DESCRIPTION (provided by applicant): Myotonic dystrophy type 1 (DM1) is a relatively common form of muscular dystrophy. The genetic basis is an expansion of CTG repeats in the 3' untranslated region of DMPK, a gene encoding a protein kinase expressed in skeletal, cardiac, and smooth muscle, and in neurons. This unusual mutation gives rise to RNA dominance, in which expression of RNA containing an expanded CUG (CUG^"'') repeat leads cell dysfunction. The mutant RNA accumulates in nuclear foci and initiates a complex cascade of downstream events, such as, defects in the regulation of RNA splicing. An attractive therapeutic approach, therefore, is to attack the problem at its root cause, by accelerating the clearance of the toxic RNA. To this end, we are proposing to develop RNase H-active antisense oligonucleotides (ASOs) targeting the mutant human DMPK {mut-hDMPK) mRNA. Previous studies have indicated that biodistribution and activity of ASOs in skeletal and candiac muscle is low. In contrast, we have found that systemically-delivered ASOs are highly active in muscle of wild-type mice, when targeted against a transcript that is retained in the nucleus - presumably because this is the compartment in which RNase H is active. We therefore postulated that CUG-expanded transcripts may also show efficient knockdown in muscle, because they also are retained in the nucleus.
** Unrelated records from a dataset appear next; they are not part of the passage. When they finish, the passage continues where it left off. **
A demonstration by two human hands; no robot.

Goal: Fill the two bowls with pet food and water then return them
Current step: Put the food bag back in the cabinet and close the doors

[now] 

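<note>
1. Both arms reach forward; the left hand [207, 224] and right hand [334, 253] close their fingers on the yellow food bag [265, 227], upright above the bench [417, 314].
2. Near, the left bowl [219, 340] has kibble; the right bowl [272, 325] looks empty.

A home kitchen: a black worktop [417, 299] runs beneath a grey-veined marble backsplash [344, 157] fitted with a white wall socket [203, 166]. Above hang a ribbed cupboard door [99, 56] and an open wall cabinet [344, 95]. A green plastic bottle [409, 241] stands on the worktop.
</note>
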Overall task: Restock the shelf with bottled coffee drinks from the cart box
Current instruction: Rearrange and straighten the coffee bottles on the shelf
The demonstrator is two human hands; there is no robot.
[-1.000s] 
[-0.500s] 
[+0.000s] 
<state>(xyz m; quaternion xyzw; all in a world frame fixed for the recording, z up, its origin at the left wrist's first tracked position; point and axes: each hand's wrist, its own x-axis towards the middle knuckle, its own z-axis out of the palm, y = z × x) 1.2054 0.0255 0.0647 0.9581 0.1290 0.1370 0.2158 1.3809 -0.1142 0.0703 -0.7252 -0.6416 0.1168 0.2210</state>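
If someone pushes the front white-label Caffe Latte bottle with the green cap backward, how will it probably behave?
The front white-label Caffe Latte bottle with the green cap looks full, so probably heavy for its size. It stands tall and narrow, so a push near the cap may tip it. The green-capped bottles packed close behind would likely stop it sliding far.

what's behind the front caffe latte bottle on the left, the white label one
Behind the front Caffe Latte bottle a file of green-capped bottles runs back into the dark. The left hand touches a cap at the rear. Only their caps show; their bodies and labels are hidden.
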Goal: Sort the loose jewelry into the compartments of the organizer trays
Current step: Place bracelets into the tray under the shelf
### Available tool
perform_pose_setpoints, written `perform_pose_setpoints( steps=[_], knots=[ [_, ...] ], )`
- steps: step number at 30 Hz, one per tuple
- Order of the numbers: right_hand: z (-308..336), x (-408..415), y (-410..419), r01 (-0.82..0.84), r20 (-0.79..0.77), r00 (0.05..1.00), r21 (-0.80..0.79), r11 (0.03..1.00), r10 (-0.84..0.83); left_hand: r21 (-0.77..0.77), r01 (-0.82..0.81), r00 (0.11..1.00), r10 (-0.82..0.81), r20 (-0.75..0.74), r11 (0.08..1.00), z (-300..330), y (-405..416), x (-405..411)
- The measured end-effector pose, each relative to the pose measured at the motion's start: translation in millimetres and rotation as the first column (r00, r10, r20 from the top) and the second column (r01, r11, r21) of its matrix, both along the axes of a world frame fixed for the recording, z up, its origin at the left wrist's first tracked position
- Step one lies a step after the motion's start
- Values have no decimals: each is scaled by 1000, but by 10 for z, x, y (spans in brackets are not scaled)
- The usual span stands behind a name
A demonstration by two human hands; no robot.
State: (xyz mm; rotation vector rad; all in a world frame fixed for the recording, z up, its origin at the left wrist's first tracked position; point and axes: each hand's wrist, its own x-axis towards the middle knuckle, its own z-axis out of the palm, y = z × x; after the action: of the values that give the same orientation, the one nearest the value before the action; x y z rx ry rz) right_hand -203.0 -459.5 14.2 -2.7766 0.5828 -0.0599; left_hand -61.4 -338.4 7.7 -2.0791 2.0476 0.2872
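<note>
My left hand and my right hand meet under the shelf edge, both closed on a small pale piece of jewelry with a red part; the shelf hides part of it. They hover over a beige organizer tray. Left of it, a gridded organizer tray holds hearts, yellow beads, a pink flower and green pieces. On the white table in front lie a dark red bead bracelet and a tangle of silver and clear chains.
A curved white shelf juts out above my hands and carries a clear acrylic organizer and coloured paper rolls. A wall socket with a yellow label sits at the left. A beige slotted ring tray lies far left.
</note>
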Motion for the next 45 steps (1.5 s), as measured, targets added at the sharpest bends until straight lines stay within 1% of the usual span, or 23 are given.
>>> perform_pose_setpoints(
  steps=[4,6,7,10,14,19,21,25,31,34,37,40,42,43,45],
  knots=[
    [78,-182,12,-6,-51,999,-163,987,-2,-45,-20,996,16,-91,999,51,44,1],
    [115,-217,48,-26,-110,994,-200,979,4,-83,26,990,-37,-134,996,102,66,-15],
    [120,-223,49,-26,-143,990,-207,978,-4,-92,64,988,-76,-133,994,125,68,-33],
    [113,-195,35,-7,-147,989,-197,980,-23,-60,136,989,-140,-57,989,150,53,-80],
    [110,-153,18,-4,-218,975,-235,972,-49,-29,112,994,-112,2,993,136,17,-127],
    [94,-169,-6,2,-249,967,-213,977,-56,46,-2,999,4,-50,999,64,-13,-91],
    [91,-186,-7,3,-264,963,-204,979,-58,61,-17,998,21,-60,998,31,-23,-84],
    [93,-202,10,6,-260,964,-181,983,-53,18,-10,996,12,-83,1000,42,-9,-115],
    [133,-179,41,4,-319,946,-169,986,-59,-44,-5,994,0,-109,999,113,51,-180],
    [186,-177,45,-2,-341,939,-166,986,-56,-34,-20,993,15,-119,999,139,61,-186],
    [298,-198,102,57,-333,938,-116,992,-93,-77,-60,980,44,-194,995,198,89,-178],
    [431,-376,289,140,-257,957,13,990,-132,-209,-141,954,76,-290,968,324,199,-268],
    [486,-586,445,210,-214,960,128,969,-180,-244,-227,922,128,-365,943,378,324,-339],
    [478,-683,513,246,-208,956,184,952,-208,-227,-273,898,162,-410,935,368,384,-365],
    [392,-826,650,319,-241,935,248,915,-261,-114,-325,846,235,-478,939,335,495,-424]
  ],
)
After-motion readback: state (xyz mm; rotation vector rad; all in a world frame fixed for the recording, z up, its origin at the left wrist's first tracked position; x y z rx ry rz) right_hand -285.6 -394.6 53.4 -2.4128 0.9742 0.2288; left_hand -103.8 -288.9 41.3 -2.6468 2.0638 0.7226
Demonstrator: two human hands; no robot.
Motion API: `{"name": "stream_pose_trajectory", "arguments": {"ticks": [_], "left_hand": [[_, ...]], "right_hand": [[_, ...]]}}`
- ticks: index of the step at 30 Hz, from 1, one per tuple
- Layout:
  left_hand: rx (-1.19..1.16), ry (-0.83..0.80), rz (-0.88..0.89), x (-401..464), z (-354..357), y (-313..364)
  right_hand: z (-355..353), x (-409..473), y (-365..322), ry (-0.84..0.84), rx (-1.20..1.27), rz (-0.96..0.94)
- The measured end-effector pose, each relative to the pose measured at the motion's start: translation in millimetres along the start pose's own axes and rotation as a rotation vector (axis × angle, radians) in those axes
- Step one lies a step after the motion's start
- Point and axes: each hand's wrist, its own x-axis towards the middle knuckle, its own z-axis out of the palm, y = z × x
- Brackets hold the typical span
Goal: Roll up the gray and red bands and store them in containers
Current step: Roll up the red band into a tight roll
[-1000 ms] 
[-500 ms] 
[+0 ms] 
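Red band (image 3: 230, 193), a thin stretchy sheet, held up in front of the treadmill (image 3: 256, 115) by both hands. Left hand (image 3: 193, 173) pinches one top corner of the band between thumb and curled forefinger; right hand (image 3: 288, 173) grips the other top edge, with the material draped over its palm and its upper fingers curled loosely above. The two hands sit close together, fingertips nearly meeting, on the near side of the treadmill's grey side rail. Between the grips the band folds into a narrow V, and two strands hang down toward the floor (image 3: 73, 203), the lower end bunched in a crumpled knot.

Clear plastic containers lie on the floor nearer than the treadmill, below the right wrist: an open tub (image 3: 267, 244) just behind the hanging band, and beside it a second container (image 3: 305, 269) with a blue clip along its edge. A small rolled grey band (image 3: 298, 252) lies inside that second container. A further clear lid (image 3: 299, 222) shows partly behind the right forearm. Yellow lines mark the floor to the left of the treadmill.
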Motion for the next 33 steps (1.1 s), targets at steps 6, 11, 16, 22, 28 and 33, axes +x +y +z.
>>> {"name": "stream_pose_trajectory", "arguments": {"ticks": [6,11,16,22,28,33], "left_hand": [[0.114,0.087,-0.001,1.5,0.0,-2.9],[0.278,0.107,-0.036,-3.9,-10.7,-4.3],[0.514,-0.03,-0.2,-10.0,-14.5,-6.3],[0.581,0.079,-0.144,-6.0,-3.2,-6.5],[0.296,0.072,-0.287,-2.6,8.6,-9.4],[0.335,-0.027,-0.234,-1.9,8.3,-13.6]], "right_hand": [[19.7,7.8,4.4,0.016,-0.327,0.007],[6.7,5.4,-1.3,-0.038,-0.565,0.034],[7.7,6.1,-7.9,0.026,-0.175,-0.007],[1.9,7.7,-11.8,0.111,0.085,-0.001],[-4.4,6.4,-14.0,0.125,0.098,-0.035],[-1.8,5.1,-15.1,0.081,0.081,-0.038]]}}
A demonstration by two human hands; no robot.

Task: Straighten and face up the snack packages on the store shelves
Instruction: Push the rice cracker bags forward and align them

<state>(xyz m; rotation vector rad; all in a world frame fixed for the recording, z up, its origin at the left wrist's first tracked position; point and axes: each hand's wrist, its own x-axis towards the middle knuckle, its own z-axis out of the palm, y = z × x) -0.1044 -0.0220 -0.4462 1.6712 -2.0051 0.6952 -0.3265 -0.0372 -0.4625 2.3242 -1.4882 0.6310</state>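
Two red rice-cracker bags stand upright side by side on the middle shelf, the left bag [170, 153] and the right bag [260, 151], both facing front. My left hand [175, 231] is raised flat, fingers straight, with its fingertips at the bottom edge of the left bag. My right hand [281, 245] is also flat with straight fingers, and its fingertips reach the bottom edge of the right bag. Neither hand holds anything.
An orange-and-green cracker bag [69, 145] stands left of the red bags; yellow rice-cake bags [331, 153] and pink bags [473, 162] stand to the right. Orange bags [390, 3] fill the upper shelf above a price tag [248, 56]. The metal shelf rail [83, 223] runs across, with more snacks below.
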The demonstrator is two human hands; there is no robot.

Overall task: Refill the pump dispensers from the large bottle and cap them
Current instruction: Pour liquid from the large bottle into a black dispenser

Consistent with this idea, subcutaneous administration of ASO for four weeks caused highly effective knockdown of CUG(R)"'' transcripts in muscle, reversal of RNA splicing derangements, and rescue of myotonia in transgenic mice. We seek now to develop optimally-effective, systemically-active ASOs that target mut- hDMPK transcripts for cleavage in skeletal and cardiac muscle. Development plans call for identification of ASOs that are highly active in cells, selection of ASOs that show optimal mut-hDMPK knockdown in transgenic mice, elimination of ASOs that show unacceptable toxicity in rodents and monkeys, and then IND- enabling toxicology/pharmacology studies using GMP-manufactured drug. To accomplish these goals we have formed an academic-commercial collaboration that includes all of the scientific, clinical, regulatory, and manufacturing expertise that is needed to bring a drug treatment for DM1 to the clinic.

描述(由申请人提供)：强直性肌营养不良1型(DM1)是一种相对常见的肌营养不良症。遗传基础是DMPK 3‘非翻译区CTG重复序列的扩张，DMPK是一种编码蛋白激酶的基因，在骨骼肌、心肌、平滑肌和神经元中表达。这种不寻常的突变导致RNA占优势，其中含有扩展的CUG(CUG^“‘’)重复序列的RNA表达导致细胞功能障碍。突变的RNA聚集在核焦点中，并启动一系列复杂的下游事件，如RNA剪接调控的缺陷。因此，一个有吸引力的治疗方法是通过加速清除有毒RNA来从根本上解决问题。为此，我们建议开发针对突变的人DMPK(mut-hDMPK)mRNA的RNaseH活性反义寡核苷酸(ASO)。以往的研究表明，ASOS在骨骼肌和心肌中的生物分布和活性都很低。相比之下，我们发现，当针对保留在细胞核中的转录本时，系统传递的ASO在野生型小鼠的肌肉中高度活跃--可能是因为这是RNaseH活跃的隔室。因此，我们推测，CUG扩展的转录本也可能在肌肉中显示有效的敲除，因为它们也保留在细胞核中。与这一想法一致的是，皮下注射ASO四周后，转基因小鼠的CUG(R)‘’转录本被高效地敲除，RNA剪接错乱被逆转，肌强直得到挽救。我们现在寻求开发最有效的、系统活性的ASO，目标是在骨骼肌和心肌中切割MUT-hDMPK转录本。开发计划要求鉴定在细胞中高度活跃的ASO，选择在转基因小鼠中显示最佳mut-hDMPK敲除的ASO，消除对啮齿动物和猴子具有不可接受毒性的ASO，然后使用GMP制造的药物进行IND毒理学/药理学研究。为了实现这些目标，我们已经形成了一个学术-商业合作，其中包括将DM1药物治疗引入临床所需的所有科学、临床、监管和制造专业知识。